Jimenez noted that while there are a number of cancer proteomics research groups and initiatives around the world, few have the resources, financial and otherwise, for projects as ambitious as CPTAC.

"It's the scale [of the CPTAC data] and the number of different data types," Jimenez said, which include genomic, transcriptomic, microRNA, and methylation data, as well as, in more recent studies, information on the tumor microenvironment and the immune system.

"They are very comprehensive, and when you put the information from all these different layers together, including the proteome and often the phosphoproteome, you can really get a mechanistic understanding and hypotheses of the cancer biology or how the cancer rewires and is able to grow and manipulate its environment," she said.

This data has also helped push proteomics closer to the mainstream of cancer research, Jimenez said.

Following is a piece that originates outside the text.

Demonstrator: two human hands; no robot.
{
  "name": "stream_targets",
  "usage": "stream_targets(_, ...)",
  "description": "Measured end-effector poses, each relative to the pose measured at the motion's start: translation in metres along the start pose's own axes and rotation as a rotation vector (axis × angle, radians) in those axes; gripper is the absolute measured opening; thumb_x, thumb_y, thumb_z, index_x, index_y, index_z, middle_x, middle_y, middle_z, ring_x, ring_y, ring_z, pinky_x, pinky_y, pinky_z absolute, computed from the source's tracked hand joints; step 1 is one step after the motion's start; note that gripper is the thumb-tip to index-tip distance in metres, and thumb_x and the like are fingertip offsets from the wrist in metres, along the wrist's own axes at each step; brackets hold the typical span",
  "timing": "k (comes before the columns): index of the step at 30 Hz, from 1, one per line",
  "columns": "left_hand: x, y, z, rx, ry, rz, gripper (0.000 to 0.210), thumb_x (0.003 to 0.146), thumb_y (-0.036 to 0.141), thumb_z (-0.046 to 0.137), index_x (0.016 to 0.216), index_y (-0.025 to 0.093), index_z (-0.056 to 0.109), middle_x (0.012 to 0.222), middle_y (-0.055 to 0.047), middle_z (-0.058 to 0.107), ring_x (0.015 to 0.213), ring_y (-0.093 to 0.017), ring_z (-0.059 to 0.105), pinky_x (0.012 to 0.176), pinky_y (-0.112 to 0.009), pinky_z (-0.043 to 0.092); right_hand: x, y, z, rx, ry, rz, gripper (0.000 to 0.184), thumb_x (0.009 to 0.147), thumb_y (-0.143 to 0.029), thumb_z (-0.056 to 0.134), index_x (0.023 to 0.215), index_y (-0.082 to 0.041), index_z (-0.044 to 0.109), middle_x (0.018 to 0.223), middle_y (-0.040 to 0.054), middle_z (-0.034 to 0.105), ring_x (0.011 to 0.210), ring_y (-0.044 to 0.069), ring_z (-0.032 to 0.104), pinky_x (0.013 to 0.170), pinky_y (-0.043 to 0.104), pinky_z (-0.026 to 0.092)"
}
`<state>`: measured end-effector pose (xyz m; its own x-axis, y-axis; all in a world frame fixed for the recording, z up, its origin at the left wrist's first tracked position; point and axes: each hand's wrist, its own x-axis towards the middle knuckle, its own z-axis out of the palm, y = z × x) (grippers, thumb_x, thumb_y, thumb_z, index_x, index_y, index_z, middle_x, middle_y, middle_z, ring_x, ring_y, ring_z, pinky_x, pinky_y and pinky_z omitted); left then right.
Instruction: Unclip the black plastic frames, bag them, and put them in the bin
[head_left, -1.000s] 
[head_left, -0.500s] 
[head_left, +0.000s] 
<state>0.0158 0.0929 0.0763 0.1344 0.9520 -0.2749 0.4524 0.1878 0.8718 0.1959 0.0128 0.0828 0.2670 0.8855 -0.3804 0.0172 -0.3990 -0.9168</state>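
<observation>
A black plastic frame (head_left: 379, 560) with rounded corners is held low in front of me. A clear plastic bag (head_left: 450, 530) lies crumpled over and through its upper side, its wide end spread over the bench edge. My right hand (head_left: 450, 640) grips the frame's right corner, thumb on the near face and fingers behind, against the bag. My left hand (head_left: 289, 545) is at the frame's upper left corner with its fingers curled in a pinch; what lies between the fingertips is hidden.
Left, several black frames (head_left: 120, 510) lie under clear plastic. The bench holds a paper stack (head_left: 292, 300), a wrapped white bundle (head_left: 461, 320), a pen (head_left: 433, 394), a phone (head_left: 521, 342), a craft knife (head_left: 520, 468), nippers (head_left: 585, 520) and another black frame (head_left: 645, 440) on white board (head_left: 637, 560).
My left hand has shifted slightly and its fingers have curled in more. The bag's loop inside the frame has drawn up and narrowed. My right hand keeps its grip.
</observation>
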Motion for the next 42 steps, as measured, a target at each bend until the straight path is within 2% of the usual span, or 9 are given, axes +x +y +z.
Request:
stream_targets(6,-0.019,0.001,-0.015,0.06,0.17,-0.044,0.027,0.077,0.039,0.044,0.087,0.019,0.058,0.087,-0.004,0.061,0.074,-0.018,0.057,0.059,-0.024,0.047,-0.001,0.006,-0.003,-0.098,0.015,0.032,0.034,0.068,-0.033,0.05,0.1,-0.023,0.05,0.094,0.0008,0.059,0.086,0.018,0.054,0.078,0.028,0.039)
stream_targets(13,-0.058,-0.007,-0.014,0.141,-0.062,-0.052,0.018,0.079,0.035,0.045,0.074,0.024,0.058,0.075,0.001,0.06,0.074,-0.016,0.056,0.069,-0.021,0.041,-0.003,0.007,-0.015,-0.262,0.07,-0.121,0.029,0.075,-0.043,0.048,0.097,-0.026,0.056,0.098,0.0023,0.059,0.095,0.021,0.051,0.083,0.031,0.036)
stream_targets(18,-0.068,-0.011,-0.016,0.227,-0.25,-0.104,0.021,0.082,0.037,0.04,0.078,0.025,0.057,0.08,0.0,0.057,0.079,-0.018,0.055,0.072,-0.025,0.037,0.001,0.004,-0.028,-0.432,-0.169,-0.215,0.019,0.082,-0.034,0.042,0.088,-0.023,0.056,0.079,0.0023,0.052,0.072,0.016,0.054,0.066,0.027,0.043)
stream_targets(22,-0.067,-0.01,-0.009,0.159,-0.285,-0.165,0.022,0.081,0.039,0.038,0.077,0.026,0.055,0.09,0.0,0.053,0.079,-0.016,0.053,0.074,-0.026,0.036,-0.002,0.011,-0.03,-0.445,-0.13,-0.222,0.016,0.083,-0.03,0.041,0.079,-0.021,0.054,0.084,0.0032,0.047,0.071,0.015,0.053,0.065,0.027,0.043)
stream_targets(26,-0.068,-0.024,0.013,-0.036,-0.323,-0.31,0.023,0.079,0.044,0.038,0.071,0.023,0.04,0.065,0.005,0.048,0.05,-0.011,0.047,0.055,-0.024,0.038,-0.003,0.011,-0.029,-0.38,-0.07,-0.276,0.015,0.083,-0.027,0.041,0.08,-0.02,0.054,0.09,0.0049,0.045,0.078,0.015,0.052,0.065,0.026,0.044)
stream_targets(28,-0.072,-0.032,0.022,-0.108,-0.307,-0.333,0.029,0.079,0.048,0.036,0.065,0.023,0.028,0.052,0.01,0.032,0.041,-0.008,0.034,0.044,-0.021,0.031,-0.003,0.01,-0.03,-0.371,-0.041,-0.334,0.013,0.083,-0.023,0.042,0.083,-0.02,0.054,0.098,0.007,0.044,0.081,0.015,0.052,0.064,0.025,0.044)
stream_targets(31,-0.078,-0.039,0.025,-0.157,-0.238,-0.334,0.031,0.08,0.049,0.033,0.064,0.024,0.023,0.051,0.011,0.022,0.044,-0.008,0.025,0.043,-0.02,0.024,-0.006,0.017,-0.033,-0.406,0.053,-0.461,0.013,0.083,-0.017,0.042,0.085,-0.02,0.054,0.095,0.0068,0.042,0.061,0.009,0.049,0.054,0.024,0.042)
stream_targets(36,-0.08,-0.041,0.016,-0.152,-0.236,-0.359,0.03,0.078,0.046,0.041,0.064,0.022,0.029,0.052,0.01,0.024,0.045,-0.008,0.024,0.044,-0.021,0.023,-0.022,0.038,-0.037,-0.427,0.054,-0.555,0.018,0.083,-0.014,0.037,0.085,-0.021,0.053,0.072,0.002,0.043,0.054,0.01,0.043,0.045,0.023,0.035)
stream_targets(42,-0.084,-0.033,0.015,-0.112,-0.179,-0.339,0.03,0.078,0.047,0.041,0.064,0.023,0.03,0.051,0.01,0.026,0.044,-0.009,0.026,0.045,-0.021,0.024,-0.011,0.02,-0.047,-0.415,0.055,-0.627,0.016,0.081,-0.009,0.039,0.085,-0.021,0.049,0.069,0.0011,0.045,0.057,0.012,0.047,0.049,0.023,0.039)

"Still, the cancer field is a genomics field, and I think the CPTAC network has helped to get more focus on the proteins, the molecules in the cell that do most of the work and provide most of the drug targets and biomarkers," she said. "They have had, in recent years, a series of high-impact papers in Cancer Cell, Cell, Nature. … These articles get attention from oncologists, from people in the cancer omics field."

"I definitely see [proteomics] moving more into the mainstream," Rodland said. "The early adopters in clinical medicine are now aware of proteomics and phosphoproteomics and what they can contribute, and I am seeing more openness to including proteomics measurements in the early stages of clinical trials. We are getting positive responses from the people we are reaching out to."

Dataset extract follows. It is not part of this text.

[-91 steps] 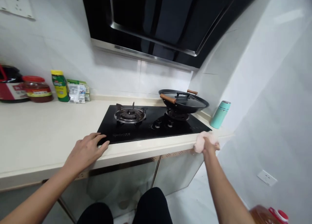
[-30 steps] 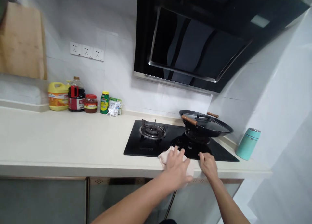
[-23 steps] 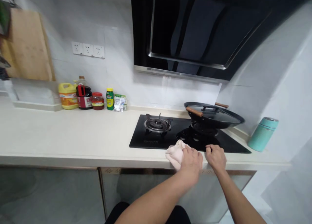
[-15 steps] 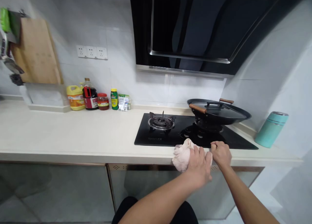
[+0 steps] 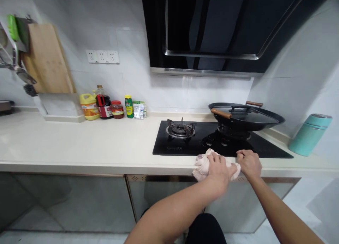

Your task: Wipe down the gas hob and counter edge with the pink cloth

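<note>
My left hand (image 5: pixel 219 168) presses a crumpled pale pink cloth (image 5: pixel 202 169) against the front edge of the countertop (image 5: pixel 106 139), just below the cooktop. Its fingers lie over the cloth, and part of the fabric shows on both sides of the hand. My right hand (image 5: pixel 249 162) rests as a closed fist on the counter edge at the front of the black gas cooktop (image 5: pixel 169 150), a little right of the cloth. No object shows in that fist.
A lidded black wok (image 5: pixel 254 122) with wooden handles sits on the right burner; the left burner (image 5: pixel 180 130) is bare. A turquoise flask (image 5: pixel 309 134) stands far right. Bottles and a jar (image 5: pixel 117 109) line the wall. The range hood (image 5: pixel 206 28) hangs above.
The view has shifted, so the scene sits further right. My left hand has moved slightly left over the cloth, and more fabric shows at its right. The right fist stays at the counter edge.
</note>
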`<state>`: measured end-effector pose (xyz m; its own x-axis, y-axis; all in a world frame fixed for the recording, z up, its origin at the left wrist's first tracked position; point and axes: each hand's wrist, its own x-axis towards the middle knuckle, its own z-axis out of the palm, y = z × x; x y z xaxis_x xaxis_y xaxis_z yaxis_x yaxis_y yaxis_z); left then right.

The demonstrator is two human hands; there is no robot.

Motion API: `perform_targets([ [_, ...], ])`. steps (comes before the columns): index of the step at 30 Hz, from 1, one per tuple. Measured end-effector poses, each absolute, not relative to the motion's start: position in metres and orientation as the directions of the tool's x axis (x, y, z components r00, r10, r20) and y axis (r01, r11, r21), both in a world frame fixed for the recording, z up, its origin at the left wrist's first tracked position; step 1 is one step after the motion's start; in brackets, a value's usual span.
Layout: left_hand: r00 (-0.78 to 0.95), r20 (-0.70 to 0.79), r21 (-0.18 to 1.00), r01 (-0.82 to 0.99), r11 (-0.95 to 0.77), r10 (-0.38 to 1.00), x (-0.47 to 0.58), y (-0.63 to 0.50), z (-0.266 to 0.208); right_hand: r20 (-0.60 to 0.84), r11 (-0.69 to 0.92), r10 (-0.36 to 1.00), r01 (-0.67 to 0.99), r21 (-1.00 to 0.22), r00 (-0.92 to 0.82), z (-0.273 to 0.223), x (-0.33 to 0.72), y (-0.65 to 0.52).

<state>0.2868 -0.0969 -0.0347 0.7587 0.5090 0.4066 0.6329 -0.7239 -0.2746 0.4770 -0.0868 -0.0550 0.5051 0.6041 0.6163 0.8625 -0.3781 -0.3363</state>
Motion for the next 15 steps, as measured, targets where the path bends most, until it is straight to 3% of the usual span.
perform_targets([
  [3, 0.739, 0.475, -0.300, 0.647, -0.701, 0.478, 0.283, -0.095, -0.041, 0.591, -0.407, 0.610, 0.848, -0.340, 0.529, -0.057, 0.480, -0.085],
  [10, 0.800, 0.476, -0.334, 0.550, -0.765, 0.367, 0.251, -0.094, -0.041, 0.550, -0.419, 0.663, 0.860, -0.289, 0.508, -0.055, 0.485, -0.084],
  [15, 0.733, 0.492, -0.237, 0.632, -0.738, 0.470, 0.167, -0.079, -0.052, 0.544, -0.418, 0.680, 0.869, -0.266, 0.493, -0.054, 0.484, -0.085],
])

"I think people are realizing that this type of data is important," Cutillas said. He noted, though, that the proteomics techniques employed by the CPTAC teams remain out of reach for many.

"It's not as widespread as, say, transcriptomic or genomic analysis because of the cost and availability of instruments and labs with expertise," he said.

Smith, likewise, noted that while mass spec proteomics capabilities are beginning to reach the broader community, it remains difficult for a typical lab "to do these studies of hundreds of samples with the depth of proteomic analysis where you are measuring 10,000 proteins and maybe 50,000 phosphorylation sites and doing it in a quantitative fashion."

Rodland said that in the newly launched fourth edition of the initiative, she is aiming to push the effort's proteomics insights closer to actual clinical applications. In the previous stage of the project, she and her colleagues identified the protein Aurora kinase B, for example, as key to early resistance to gilteritinib in FLT3-mutated acute myeloid leukemia (AML).

They are now continuing this work with AML clinical trial samples, investigating drug treatments and resistance in the disease.

"We are looking at clinical trials of combination drug therapies, trying to understand the cross-talk between combination therapies, how to identify synthetic lethality, what drugs to use in combination, and whether you do it simultaneously or sequentially," Rodland said. "We are trying to have a molecular understanding of combination drug therapy."